*Work request*: Only the stretch of the listing below that runs from the line with "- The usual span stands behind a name" through the line with "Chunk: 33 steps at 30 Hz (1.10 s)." is to be printed, exactly and with both ends.

*Study material*:
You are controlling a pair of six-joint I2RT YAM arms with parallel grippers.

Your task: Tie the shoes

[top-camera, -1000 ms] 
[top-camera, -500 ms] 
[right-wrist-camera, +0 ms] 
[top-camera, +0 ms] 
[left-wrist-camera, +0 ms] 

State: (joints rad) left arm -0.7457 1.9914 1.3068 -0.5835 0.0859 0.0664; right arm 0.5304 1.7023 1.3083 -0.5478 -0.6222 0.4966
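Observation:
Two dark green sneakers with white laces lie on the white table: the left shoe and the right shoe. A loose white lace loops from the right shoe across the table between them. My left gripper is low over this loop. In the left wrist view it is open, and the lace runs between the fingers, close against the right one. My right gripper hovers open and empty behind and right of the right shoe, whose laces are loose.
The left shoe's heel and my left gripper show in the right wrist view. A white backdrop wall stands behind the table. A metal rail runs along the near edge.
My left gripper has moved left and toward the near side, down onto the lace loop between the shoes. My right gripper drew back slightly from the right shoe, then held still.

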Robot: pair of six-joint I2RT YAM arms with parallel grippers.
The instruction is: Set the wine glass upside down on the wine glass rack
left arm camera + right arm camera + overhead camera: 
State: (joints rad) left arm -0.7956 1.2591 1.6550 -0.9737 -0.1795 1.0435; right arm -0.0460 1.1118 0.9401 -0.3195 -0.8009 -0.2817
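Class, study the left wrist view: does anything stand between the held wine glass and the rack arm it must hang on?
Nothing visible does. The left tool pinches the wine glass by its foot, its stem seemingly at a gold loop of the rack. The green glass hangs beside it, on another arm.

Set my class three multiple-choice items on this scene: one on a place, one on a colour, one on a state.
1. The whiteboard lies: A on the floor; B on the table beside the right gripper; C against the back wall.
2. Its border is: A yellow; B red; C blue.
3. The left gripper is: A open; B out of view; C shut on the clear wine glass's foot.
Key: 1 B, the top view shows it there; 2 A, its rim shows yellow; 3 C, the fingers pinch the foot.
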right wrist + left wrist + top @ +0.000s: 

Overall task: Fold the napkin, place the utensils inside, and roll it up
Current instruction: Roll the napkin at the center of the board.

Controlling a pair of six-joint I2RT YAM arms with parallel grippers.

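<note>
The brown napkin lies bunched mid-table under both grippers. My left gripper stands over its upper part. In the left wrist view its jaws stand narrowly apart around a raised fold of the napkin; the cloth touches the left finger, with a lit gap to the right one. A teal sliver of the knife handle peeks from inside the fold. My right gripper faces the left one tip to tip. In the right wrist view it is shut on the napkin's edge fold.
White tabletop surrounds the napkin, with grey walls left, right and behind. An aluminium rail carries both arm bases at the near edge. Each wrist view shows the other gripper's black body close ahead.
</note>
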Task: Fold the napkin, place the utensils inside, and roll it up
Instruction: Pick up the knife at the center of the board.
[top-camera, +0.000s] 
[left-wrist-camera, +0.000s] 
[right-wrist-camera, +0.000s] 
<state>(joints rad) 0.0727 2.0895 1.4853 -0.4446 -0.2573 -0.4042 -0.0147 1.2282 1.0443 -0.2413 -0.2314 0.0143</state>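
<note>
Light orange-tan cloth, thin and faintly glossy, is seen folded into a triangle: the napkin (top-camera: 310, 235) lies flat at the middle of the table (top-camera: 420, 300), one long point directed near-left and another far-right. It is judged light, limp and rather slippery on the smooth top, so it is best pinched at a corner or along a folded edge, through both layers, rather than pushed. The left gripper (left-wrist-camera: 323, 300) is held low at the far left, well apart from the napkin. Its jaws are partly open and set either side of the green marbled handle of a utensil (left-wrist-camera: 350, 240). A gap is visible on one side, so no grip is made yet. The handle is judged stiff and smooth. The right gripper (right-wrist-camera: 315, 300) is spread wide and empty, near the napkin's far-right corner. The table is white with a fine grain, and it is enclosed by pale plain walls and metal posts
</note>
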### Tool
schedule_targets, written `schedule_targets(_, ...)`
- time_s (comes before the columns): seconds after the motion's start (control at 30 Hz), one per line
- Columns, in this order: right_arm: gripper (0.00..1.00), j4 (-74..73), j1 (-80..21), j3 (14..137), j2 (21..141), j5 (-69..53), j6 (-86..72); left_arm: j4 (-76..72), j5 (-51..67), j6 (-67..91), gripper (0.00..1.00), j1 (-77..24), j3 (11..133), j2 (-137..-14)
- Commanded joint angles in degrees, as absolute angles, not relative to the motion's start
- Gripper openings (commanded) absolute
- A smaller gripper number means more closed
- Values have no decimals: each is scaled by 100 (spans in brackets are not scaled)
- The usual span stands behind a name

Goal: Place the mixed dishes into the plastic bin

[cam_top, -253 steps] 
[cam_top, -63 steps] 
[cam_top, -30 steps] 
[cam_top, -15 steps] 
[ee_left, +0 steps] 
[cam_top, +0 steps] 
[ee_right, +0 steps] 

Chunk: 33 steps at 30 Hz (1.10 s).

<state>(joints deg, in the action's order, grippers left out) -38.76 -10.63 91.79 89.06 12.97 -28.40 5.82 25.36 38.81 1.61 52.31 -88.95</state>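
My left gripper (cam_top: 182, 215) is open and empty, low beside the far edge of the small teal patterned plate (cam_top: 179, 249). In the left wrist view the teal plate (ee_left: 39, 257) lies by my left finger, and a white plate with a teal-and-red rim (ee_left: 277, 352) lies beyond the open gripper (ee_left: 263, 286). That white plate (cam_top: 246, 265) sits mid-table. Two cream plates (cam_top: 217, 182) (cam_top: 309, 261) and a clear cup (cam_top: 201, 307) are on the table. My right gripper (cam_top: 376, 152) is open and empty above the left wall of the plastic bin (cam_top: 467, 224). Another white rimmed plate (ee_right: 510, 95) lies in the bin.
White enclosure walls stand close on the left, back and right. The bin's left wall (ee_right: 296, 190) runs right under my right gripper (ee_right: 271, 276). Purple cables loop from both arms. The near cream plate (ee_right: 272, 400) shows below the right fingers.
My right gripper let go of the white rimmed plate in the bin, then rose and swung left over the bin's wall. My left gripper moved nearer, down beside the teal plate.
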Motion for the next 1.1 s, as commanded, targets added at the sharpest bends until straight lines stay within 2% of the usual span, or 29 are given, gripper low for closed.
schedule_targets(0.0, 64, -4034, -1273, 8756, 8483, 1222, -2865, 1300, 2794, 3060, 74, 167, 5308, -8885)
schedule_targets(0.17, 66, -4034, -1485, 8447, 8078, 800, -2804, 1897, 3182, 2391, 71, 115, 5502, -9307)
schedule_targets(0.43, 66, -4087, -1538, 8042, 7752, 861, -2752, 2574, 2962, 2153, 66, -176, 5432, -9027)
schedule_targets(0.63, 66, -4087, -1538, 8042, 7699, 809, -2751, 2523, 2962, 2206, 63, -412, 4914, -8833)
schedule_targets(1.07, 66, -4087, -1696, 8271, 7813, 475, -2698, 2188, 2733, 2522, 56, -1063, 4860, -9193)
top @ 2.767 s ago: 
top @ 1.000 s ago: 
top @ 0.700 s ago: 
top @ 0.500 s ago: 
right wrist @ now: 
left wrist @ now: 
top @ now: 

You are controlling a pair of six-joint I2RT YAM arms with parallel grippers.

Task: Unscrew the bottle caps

*Answer below*:
- The usual span stands behind a name

Goal: Place the mixed dishes into the plastic bin

[cam_top, -253 steps] 
[cam_top, -63 steps] 
[cam_top, -30 steps] 
[cam_top, -15 steps] 
[ee_left, +0 steps] 
[cam_top, +0 steps] 
[ee_right, +0 steps] 

Chunk: 33 steps at 30 Hz (1.10 s).

The answer requires nothing further.